Collected data
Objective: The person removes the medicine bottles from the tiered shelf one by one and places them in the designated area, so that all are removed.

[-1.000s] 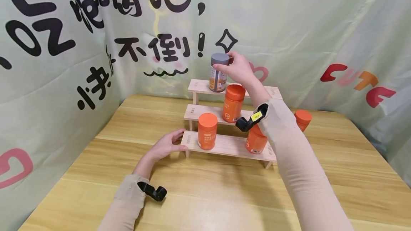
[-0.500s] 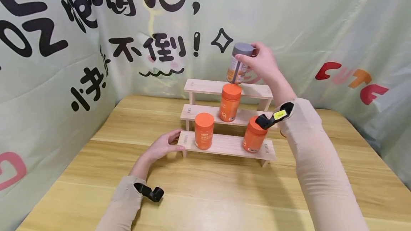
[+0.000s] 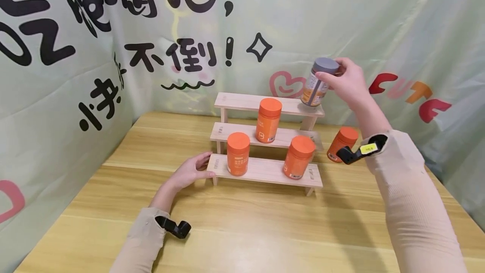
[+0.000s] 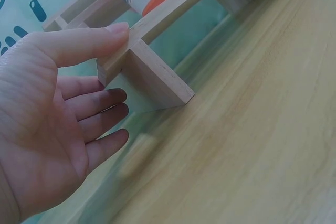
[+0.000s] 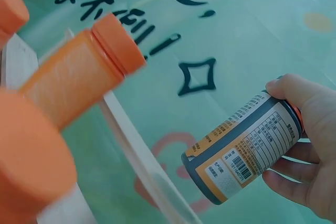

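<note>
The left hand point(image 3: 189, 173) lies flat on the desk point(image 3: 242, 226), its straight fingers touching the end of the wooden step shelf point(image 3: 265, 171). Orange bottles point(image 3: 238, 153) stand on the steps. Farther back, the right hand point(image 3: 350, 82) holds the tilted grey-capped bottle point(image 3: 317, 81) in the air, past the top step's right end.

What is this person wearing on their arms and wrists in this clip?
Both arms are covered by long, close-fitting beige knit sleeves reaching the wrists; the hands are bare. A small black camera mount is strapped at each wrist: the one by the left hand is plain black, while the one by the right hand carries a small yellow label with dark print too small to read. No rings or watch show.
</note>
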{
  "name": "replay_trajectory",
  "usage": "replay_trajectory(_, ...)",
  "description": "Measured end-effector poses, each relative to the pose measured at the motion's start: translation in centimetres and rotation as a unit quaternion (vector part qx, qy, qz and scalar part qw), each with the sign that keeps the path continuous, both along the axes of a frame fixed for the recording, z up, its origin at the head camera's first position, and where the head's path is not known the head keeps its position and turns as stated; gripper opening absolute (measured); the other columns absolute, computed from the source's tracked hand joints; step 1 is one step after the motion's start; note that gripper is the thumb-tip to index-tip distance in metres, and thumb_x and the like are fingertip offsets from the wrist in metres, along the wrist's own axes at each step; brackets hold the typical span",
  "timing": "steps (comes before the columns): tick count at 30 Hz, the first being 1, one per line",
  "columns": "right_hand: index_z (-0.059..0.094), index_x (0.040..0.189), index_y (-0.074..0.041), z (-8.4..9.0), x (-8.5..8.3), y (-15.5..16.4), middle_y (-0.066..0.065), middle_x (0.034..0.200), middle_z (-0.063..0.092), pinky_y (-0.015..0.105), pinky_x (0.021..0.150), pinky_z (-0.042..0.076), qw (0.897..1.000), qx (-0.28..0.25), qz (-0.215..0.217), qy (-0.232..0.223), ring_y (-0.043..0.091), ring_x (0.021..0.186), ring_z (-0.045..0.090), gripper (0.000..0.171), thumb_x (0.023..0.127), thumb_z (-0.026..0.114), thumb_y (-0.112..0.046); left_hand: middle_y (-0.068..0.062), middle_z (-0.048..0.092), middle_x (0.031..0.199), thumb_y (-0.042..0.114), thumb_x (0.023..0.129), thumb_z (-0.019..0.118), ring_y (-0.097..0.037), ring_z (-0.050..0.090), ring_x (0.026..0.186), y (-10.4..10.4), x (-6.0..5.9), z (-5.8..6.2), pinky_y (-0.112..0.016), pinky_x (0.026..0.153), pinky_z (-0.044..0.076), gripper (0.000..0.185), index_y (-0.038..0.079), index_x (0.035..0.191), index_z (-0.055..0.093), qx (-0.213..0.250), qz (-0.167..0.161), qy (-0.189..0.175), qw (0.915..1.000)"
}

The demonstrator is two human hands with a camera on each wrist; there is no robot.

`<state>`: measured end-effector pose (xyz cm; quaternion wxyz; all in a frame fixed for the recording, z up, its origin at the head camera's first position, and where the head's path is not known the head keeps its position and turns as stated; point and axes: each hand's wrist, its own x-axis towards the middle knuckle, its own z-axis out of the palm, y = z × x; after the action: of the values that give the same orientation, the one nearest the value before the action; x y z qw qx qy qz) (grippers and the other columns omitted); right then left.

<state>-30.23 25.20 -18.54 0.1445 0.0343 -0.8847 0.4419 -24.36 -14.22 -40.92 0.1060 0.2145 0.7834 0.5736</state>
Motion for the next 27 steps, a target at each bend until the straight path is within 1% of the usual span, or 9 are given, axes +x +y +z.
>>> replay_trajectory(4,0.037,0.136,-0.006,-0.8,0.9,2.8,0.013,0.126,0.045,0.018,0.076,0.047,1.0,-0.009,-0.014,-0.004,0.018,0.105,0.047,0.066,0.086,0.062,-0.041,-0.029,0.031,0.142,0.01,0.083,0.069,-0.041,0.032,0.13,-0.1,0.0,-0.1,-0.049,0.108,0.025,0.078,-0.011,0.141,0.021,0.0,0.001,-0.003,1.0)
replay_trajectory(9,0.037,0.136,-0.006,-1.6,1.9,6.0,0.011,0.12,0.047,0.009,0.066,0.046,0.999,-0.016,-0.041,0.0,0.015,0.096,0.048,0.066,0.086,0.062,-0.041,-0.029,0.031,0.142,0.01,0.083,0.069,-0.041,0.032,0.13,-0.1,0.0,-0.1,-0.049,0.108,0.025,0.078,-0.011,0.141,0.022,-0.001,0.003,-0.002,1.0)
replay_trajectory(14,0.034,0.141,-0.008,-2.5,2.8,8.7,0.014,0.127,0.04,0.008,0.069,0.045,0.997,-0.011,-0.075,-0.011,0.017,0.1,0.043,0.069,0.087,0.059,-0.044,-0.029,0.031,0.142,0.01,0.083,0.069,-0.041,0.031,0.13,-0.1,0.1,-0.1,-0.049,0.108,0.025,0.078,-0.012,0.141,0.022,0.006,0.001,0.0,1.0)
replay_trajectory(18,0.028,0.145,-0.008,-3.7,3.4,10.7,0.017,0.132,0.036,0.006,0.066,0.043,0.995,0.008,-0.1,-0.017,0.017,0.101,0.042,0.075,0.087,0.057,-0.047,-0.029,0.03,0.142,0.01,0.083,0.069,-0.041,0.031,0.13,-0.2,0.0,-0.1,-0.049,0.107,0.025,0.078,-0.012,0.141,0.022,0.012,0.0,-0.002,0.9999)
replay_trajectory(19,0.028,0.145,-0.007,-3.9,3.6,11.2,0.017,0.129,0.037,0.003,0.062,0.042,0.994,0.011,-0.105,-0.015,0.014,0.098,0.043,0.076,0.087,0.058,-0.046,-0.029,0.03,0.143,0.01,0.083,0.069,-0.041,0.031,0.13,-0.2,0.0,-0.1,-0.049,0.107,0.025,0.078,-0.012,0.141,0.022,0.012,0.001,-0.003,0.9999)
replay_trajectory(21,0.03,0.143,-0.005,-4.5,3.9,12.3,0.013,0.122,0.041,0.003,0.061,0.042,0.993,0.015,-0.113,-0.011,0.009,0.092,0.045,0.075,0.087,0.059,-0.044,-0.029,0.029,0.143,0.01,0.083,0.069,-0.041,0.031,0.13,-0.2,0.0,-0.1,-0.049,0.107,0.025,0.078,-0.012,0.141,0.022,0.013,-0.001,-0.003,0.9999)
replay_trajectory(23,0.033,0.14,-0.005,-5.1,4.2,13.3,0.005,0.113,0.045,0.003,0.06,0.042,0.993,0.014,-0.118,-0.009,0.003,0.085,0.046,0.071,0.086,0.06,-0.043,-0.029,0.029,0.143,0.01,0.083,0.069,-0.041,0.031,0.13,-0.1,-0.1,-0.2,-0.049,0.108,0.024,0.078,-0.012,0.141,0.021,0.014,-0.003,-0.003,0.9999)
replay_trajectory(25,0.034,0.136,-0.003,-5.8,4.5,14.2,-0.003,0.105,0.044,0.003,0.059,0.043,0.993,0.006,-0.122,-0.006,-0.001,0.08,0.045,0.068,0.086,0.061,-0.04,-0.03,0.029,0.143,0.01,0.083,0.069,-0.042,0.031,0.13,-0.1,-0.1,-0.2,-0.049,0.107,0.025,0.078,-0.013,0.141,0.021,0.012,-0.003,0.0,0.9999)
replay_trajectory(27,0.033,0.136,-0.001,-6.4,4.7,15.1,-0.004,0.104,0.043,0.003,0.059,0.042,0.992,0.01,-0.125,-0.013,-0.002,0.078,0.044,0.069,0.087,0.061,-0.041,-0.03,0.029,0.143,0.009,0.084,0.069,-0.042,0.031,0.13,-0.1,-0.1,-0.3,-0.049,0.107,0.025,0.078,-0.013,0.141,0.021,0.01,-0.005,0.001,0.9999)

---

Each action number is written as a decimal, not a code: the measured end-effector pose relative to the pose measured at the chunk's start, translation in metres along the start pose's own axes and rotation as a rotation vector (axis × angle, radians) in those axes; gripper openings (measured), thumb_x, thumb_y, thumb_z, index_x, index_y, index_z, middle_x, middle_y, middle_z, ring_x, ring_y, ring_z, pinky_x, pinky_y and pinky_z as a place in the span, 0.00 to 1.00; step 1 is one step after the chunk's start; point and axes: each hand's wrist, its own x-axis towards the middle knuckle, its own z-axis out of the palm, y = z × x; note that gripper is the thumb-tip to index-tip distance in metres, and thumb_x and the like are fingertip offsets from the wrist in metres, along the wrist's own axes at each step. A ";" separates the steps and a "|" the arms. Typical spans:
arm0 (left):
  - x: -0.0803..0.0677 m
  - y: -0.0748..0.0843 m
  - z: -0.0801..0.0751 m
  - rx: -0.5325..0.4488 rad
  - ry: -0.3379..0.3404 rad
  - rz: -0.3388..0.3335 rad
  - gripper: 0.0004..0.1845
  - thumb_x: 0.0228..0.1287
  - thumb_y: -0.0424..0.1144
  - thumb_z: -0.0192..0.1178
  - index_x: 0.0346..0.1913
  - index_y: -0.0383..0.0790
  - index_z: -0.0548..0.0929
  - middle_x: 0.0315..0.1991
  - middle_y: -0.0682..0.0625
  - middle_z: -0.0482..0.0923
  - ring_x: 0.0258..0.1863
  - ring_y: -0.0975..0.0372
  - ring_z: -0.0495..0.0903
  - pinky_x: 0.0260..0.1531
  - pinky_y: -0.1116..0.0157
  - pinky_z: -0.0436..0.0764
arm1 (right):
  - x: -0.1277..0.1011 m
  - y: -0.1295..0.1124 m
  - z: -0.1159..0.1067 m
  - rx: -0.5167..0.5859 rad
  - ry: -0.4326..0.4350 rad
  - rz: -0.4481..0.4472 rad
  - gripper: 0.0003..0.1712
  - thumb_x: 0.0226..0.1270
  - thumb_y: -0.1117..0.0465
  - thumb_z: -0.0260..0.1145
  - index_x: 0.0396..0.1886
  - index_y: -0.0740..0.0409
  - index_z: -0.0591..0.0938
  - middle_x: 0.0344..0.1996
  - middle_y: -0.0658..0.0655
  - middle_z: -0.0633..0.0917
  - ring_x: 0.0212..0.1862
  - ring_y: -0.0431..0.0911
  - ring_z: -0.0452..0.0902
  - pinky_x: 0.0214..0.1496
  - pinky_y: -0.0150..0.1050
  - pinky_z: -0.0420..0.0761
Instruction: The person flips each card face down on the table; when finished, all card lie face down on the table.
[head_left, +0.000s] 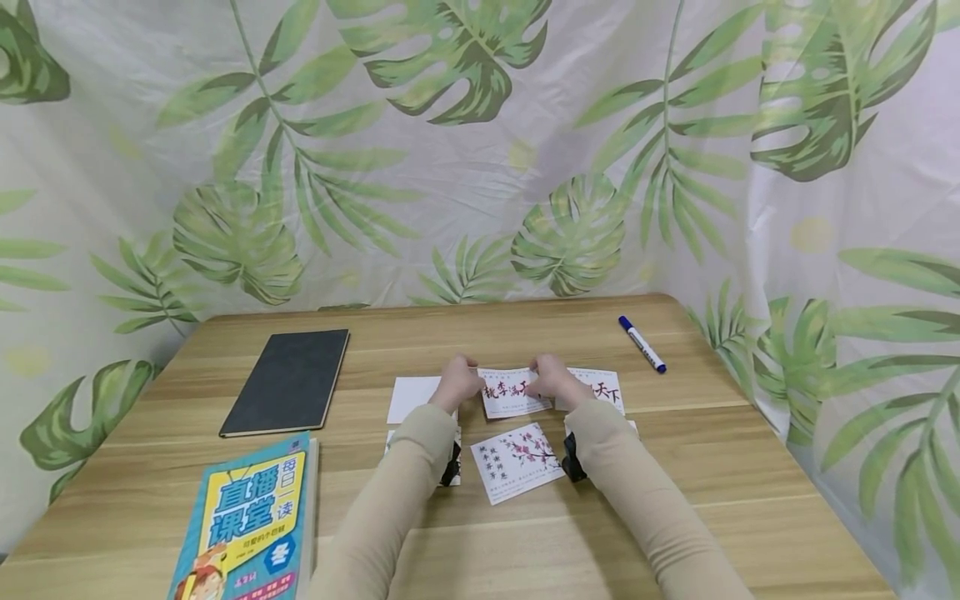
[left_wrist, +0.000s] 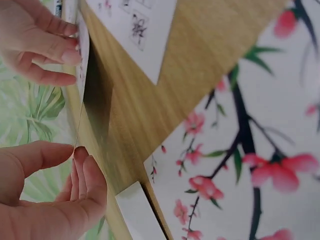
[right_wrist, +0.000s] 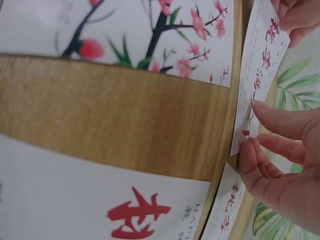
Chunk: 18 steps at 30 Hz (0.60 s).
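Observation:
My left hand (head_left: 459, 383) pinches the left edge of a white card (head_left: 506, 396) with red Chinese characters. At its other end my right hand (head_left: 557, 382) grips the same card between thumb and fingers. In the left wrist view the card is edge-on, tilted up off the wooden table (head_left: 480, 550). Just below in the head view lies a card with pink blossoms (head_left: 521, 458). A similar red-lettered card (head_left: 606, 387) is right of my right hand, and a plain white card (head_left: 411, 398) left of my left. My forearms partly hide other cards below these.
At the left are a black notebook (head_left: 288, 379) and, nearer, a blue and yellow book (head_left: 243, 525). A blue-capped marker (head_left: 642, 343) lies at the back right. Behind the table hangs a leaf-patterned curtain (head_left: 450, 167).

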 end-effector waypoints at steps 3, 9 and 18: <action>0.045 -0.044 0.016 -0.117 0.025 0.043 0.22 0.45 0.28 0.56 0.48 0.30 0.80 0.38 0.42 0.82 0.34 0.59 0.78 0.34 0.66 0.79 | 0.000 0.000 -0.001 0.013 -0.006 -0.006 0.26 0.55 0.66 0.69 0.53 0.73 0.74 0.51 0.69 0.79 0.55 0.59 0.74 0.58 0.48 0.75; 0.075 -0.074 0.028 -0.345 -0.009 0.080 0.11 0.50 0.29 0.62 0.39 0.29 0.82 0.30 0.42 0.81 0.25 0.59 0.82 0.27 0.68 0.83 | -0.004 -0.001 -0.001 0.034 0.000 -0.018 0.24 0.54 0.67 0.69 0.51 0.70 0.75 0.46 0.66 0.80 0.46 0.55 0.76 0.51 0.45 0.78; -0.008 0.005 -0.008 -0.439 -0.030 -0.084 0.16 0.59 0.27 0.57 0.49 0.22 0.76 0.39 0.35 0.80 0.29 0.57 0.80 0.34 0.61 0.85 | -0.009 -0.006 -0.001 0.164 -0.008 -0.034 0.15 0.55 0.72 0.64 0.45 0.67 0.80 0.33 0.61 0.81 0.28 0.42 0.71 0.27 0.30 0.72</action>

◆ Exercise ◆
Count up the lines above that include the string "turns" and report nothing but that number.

◆ Your solution ◆
2